◆ **Assignment**
Below this sentence is a listing; return exactly its lines from the one with "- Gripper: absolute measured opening" to the one with "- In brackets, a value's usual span", both kept, and nothing more.

- - - - -

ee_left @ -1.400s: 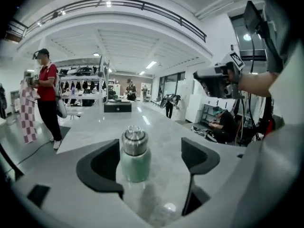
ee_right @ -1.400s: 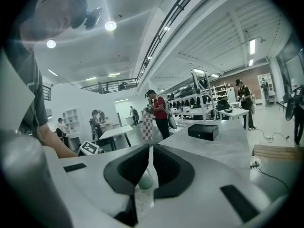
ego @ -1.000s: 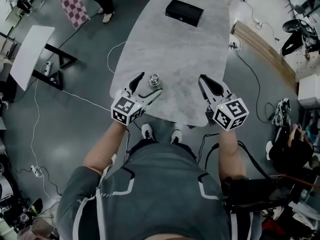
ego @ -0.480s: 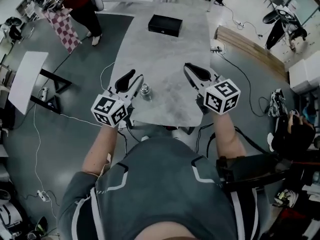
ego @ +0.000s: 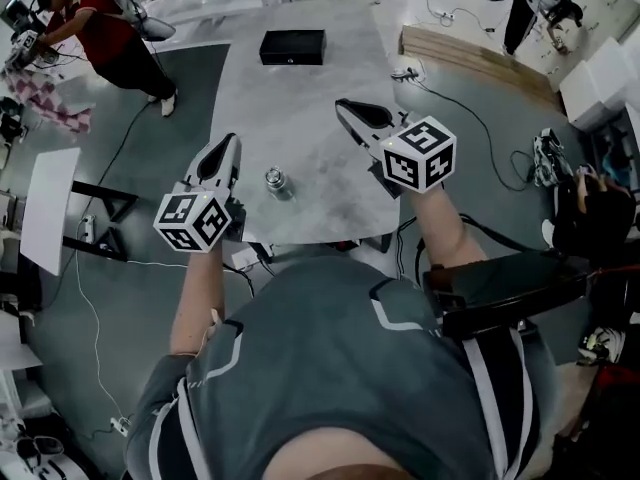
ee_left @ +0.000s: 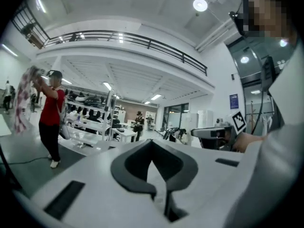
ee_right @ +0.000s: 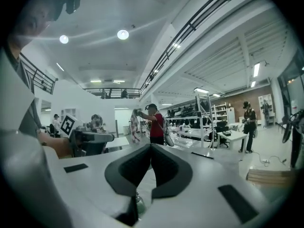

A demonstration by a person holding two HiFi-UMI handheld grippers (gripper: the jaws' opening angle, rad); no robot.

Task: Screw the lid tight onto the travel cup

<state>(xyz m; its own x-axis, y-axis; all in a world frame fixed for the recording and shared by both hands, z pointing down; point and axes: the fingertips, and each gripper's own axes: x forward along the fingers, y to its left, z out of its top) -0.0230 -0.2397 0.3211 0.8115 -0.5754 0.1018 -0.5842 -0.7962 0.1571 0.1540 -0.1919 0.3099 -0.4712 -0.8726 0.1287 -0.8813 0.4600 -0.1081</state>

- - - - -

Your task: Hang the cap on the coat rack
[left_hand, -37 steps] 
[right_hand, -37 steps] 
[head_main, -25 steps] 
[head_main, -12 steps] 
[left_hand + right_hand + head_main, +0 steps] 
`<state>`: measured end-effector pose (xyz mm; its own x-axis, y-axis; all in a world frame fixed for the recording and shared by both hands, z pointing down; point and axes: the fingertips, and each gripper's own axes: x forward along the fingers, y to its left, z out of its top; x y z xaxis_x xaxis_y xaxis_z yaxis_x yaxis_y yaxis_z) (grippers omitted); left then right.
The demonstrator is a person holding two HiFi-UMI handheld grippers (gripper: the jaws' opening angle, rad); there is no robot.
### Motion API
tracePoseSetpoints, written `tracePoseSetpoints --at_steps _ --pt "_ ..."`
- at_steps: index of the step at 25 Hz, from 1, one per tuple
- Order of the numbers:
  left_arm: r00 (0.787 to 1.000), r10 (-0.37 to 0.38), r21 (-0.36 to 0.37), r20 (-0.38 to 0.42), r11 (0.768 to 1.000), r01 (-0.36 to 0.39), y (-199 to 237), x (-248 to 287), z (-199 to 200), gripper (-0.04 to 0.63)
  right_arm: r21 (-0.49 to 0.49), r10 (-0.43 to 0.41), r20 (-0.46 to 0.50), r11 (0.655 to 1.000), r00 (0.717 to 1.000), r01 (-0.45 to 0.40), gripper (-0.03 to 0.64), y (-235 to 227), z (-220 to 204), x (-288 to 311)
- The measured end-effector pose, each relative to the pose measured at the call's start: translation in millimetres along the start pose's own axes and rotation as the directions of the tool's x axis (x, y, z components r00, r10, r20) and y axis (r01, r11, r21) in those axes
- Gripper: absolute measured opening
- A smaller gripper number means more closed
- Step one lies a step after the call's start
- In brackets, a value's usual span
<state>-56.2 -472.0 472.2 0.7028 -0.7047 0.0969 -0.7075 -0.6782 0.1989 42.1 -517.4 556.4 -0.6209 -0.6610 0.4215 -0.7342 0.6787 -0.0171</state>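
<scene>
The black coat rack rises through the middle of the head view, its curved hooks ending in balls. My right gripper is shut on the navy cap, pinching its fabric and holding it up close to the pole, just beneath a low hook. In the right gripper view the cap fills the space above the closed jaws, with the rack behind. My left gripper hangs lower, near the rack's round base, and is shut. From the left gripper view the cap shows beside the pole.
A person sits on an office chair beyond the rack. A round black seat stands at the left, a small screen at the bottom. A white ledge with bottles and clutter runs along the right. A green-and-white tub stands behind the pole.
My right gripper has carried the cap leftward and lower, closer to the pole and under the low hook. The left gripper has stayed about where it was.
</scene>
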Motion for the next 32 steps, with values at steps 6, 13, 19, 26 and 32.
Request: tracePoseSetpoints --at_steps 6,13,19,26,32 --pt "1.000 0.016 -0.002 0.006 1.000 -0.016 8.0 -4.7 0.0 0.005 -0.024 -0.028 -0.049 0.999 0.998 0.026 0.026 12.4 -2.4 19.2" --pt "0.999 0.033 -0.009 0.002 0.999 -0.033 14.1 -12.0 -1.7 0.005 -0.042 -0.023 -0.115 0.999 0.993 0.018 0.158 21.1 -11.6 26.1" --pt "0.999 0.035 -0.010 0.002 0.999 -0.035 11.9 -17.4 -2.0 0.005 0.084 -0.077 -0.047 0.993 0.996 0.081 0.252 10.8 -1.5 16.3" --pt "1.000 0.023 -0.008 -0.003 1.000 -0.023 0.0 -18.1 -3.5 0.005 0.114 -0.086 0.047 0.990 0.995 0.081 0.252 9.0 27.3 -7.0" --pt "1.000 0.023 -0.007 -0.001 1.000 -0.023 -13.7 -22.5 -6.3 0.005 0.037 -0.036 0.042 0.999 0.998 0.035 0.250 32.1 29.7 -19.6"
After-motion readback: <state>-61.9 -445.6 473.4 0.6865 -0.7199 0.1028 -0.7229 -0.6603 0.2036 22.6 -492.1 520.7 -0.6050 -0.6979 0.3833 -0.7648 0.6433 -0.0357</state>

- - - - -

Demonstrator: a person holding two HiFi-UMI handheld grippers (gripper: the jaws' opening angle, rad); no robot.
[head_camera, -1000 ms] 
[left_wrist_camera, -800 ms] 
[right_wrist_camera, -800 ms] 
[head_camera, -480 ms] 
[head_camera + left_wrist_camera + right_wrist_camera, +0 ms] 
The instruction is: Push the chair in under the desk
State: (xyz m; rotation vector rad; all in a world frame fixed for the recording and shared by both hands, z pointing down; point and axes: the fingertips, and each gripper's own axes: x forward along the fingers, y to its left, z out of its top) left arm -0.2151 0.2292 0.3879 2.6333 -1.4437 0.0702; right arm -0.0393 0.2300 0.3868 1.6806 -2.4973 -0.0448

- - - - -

◆ **Output**
- Gripper: absolute measured opening
- A smaller gripper number means more closed
- Step one lies a step after the call's start
- In brackets, a value's usual span

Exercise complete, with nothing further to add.